第8話 アキラ空手道場に通う。

 アキラも警備会社に勤めたからには体力を鍛えるのは当然として武道でも身に付けなければと考えていた。せっかく就職出来たのだから、少しでも警備員として役立てたい一心からである。

 あのインチキとっつぁんに教えてもらった、ある空手道場に顔を出したのだった。

 その場所は巣鴨にあった。おばあちゃんの原宿と呼ばれる巣鴨地蔵で有名な所である。

 アキラ休日で狭い檻みたいな部屋にいるより格闘技のひとつでも身に付けておけば警備会社でも『おう感心、感心ガンバレよ』と、上司からお誉めの言葉があるかも知れない。もう、いきなり人事課に呼び出されて『ご苦労さん我が社も厳しくってねぇ』


 てな事にはならないだろう。アキラも、あの惨めな思いは二度と御免だった。

 あのインチキ占い師……いやいや、真田小次郎が多少の知り合いらしく道場に電話を入れてくれた。確かに道場はあった。しかしボロボロの道場だった。

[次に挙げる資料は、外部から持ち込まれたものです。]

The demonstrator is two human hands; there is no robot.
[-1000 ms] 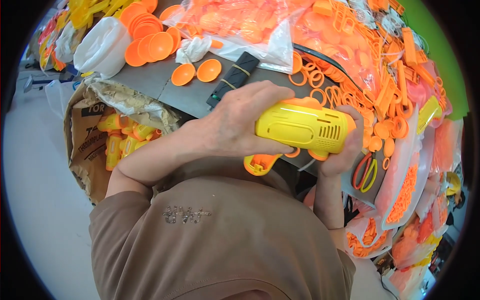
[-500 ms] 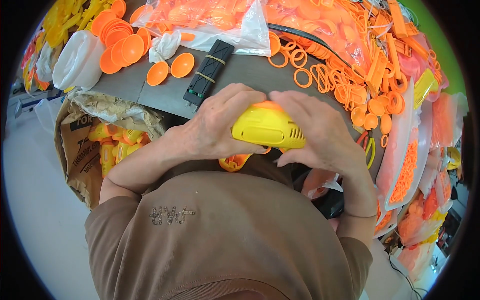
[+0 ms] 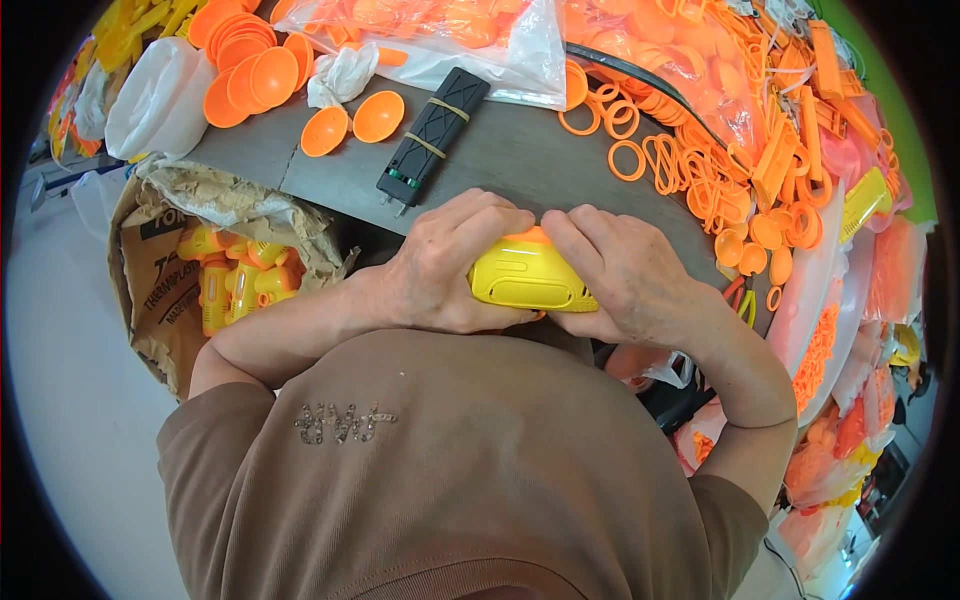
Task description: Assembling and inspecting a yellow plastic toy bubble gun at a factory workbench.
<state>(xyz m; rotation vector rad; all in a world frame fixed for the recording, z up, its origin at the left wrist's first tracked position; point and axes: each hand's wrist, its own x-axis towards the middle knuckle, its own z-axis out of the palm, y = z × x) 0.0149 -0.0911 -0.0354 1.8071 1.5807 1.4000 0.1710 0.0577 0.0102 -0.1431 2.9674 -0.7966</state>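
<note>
Close in front of my chest, my left hand [image 3: 440, 265] and my right hand [image 3: 645, 275] grip a yellow plastic housing [image 3: 525, 277] from its two ends. A strip of orange shows along its top edge, and vents show near its right end. My left fingers curl over the left end. The right fingers and thumb press around the other end. Parts of the housing are hidden behind both hands. On the dark table beyond, a black battery-like block [image 3: 428, 140] wrapped with rubber bands lies nearest my left hand.
Orange cups [image 3: 378, 117] and a white bag [image 3: 160, 100] are at the far left. A brown paper sack [image 3: 150, 290] of yellow-orange parts [image 3: 242, 290] stands by my left arm. Orange rings [image 3: 627, 160], loose parts and pliers handles [image 3: 745, 300] lie to the right.
The view has shifted slightly. My right fingers have closed further around the housing's right end, covering more vents. The orange-yellow piece below the hands is no longer visible.
</note>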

 巣鴨地蔵通りの裏手にお寺があるが、その左に水路がありその脇に道場はある。

 しかし、しかし不思議なのはボロ道場に似合わない立派な看板だった。

 なんと金色でピカピカと輝いている。

 (♪ボロは~着てても心は錦~)なんて歌にあったがまさに金看板か?

 夕方六時「ちわーしつれいします……」

 十三~四名の練習生が(組み手)の最中だった。

 「せっ先生、お客さんですよ!」

 一斉に練習生はアキラの方を見て驚く。呼ばれた先生が出て来た。

 「げっ……あっあんた! プロレス道場はここじゃないよ」

 「はぁーあの真田小次郎さんの紹介で山城旭って、者なんですが」


 「……おっ小次郎さんの、おうおう電話もらっておったが、こんな大きな人とは一言もいわなんだよ」

 その道場主の郷田強志だったが、名前とは裏腹に六十歳前後の身長百六十センチ切れるどうかの小男だった。その差はアキラと約四十センチもあった。

 「それにしてもデカイのう……」アキラを見上げた。

 「でっ入門希望と言う事でいいんだね。じゃ、ここに住所、名前、電話番号など記入してくれないか」

 アキラに合う空手着がないので後日、注文してその時に代金を支払うことになった。

 「今日は、取り敢えず見学して胴衣が届いたら連絡するから、それでいいね」

 アキラはその練習ぶりを見学するが、練習生はみんなスピードはあるが、やや迫力に欠けて見えた。アキラは胴衣が来るまでの間、暇を見ては荒川の河川敷を走って体力を付ける事にした。自分でも不思議な程に身体がスピーディに動く、まだ二十五歳の若さと持って生まれた身体能力があるのか大柄の割には動作が速いし、子供の頃から喧嘩では負けた事がない。警備員の仕事に就いて早くも半年が過ぎた。

 その警備員の同僚達もアキラが最近とくに大きく見えると言う。

 それもその筈である。一時的に二~三キロ減った体重も今や筋肉が付いて締まった体が鍛えられ体重も百五キロとなった。

 長身ゆえにそれでも太ってはみえない、なにせ百九十八センチだ。

 空手道場に通って四ヶ月、最初はその長身がアダとなってデクの棒、扱いされたが若いアキラは呑み込みも良くベテランの先輩にも、ひけをとらない程までになって来た。

 こうなればウドの大木とか、デクの棒と言われたが鬼に金棒ならぬゴリラに金棒と、なりつつある。もっと脳味噌とは別問題である事は言うまでもないが。